Top of Provided records
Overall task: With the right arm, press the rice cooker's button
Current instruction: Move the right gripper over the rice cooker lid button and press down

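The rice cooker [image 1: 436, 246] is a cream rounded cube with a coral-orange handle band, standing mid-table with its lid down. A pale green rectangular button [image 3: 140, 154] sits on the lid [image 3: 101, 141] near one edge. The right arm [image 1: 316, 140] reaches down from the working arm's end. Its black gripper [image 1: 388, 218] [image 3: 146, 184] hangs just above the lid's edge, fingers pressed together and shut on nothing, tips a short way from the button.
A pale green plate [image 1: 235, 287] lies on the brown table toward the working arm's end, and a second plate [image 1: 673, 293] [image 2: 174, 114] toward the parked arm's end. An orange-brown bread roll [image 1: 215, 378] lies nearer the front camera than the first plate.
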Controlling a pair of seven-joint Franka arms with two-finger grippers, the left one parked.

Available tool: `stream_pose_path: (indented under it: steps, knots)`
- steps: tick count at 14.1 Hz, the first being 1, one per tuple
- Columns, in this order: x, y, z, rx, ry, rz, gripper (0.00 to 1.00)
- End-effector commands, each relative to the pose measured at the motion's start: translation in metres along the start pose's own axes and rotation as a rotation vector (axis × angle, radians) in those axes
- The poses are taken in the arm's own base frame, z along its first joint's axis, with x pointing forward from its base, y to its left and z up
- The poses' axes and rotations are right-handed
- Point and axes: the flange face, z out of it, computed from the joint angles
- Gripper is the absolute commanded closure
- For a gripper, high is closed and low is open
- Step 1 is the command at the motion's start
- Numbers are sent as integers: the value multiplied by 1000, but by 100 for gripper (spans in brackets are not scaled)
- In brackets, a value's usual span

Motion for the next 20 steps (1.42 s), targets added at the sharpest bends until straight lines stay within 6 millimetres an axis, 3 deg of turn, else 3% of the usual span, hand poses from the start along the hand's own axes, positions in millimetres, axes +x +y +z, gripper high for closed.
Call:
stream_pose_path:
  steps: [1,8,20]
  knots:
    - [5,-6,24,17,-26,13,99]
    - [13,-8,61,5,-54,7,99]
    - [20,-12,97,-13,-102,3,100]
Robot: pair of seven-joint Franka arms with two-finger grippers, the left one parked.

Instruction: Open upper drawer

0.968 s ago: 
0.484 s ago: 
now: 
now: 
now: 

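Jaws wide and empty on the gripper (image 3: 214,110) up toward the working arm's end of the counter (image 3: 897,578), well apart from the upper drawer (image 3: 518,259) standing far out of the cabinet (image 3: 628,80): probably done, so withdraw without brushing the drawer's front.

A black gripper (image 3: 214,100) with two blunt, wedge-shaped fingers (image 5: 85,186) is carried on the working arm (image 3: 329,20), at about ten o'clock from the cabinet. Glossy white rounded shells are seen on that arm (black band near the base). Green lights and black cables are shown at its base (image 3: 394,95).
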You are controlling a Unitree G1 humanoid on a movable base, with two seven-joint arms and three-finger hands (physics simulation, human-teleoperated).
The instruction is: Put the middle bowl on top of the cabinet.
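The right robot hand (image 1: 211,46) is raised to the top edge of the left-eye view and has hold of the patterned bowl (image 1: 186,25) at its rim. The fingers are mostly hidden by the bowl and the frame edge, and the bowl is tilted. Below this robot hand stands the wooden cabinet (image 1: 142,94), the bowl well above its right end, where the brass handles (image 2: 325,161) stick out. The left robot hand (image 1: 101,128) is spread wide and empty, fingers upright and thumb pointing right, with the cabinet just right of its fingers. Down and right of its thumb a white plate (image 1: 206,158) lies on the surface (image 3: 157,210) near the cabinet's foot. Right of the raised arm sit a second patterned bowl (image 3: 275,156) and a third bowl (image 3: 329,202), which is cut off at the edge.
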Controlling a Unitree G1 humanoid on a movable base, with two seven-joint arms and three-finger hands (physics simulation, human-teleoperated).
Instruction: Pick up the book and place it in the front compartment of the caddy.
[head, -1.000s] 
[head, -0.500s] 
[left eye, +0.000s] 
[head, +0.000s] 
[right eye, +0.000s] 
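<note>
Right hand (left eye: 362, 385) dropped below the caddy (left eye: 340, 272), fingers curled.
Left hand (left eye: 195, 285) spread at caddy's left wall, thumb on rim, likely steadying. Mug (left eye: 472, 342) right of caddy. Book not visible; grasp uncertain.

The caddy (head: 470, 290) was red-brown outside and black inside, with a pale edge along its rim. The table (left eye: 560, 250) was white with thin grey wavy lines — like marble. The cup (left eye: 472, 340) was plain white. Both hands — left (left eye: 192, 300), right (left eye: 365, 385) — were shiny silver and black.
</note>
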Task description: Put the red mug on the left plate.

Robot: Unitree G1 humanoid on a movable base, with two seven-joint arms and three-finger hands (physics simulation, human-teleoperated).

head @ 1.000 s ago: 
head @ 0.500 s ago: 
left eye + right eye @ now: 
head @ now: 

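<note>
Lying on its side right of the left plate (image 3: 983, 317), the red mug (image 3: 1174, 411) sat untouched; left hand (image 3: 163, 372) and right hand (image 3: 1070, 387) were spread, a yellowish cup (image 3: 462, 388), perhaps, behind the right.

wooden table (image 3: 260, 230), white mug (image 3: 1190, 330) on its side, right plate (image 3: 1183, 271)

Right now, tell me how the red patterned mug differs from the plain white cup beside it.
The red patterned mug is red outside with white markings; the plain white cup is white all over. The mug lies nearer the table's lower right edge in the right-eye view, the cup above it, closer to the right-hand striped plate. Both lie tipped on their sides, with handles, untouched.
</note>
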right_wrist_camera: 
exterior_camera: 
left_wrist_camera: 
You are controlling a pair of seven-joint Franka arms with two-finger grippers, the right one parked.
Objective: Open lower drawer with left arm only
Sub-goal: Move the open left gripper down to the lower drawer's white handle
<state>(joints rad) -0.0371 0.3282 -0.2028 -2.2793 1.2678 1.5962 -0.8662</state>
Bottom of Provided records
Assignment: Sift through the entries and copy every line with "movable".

Response for this exercise:
You are controlling a Unitree G1 humanoid on a movable base, with two seven-joint arms and three-finger hands (physics simulation, human-teleoperated).
Controlling a Unitree G1 humanoid on a movable base, with two seven-joint arms and three-finger hands (physics simulation, human-teleoperated).
Robot: Unitree G1 humanoid on a movable base, with two seven-joint arms and three-finger hands (physics simulation, human-teleoperated).

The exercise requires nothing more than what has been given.